- **WORK INSTRUCTION**
Print every line of the material below exactly as it stands, but omit the pictures.

· · ·

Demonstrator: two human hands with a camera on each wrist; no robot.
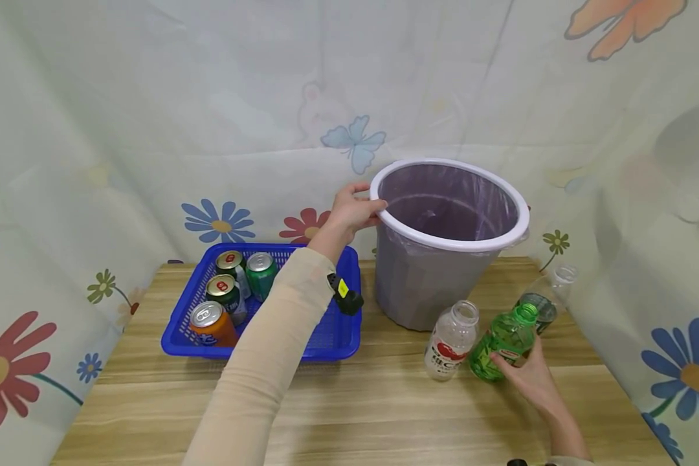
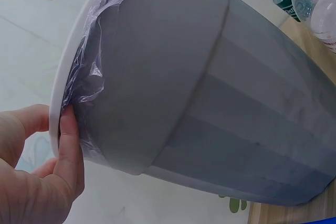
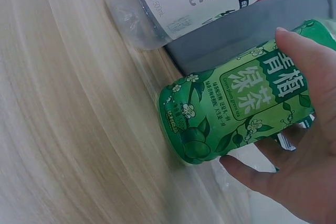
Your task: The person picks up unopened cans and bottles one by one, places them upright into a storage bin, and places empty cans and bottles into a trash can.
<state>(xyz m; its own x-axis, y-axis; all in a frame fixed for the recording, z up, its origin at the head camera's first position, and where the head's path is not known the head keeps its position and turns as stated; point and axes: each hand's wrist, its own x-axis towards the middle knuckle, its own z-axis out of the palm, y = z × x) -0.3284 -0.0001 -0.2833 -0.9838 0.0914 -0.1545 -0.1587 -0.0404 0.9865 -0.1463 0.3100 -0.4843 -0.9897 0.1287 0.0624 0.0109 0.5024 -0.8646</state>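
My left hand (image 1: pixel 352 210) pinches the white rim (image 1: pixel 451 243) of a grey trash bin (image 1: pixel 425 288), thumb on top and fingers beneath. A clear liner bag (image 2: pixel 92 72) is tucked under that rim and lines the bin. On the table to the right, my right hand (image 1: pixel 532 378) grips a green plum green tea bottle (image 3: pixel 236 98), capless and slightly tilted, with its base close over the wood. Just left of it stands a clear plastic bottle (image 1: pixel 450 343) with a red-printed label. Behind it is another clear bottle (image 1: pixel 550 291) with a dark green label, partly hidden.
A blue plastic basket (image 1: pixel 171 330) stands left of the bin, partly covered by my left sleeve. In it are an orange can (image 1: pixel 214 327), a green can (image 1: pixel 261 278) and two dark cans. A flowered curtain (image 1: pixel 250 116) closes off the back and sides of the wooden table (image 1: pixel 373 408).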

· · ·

- **EXERCISE OUTPUT**
Demonstrator: two human hands with a camera on each wrist; no robot.
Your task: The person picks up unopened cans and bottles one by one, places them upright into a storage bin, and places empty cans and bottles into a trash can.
<state>(xyz m; its own x-axis, y-axis; all in a frame fixed for the recording, z up, its origin at the head camera's first position, and where the head's path is not known the head keeps its position and turns as stated; point and axes: each hand's wrist, its own x-axis towards the middle knuckle, its own z-axis out of the palm, y = z × x) -0.3284 -0.0001 -0.2833 -0.9838 0.0914 -0.1545 -0.1587 -0.0404 0.9865 -0.1463 0.3100 -0.4843 -0.9897 0.1287 0.0624 0.0109 0.5024 -0.8646</state>
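My left hand (image 1: pixel 352 210) pinches the white rim (image 1: pixel 451 243) of a grey trash bin (image 1: pixel 425 288), thumb on top and fingers beneath. A clear liner bag (image 2: pixel 92 72) is tucked under that rim and lines the bin. On the table to the right, my right hand (image 1: pixel 532 378) grips a green plum green tea bottle (image 3: pixel 236 98), capless and slightly tilted, with its base close over the wood. Just left of it stands a clear plastic bottle (image 1: pixel 450 343) with a red-printed label. Behind it is another clear bottle (image 1: pixel 550 291) with a dark green label, partly hidden.
A blue plastic basket (image 1: pixel 171 330) stands left of the bin, partly covered by my left sleeve. In it are an orange can (image 1: pixel 214 327), a green can (image 1: pixel 261 278) and two dark cans. A flowered curtain (image 1: pixel 250 116) closes off the back and sides of the wooden table (image 1: pixel 373 408).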

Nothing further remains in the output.